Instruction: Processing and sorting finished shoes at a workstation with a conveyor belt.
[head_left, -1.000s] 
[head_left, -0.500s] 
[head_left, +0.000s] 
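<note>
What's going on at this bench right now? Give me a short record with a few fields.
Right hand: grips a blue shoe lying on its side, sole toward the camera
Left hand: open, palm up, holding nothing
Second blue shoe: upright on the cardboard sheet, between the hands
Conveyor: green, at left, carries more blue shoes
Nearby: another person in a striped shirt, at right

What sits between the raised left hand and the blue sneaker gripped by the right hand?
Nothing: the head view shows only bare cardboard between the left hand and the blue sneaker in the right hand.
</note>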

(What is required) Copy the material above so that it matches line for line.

(Expected answer)
Instruction: Processing and sorting finished shoes at a workstation with a conveyor belt.
[head_left, -1.000s] 
[head_left, -0.500s] 
[head_left, +0.000s] 
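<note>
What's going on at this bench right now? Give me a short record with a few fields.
Right hand: grips a blue shoe lying on its side, sole toward the camera
Left hand: open, palm up, holding nothing
Second blue shoe: upright on the cardboard sheet, between the hands
Conveyor: green, at left, carries more blue shoes
Nearby: another person in a striped shirt, at right

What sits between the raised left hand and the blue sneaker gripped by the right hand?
Nothing: the head view shows only bare cardboard between the left hand and the blue sneaker in the right hand.
</note>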

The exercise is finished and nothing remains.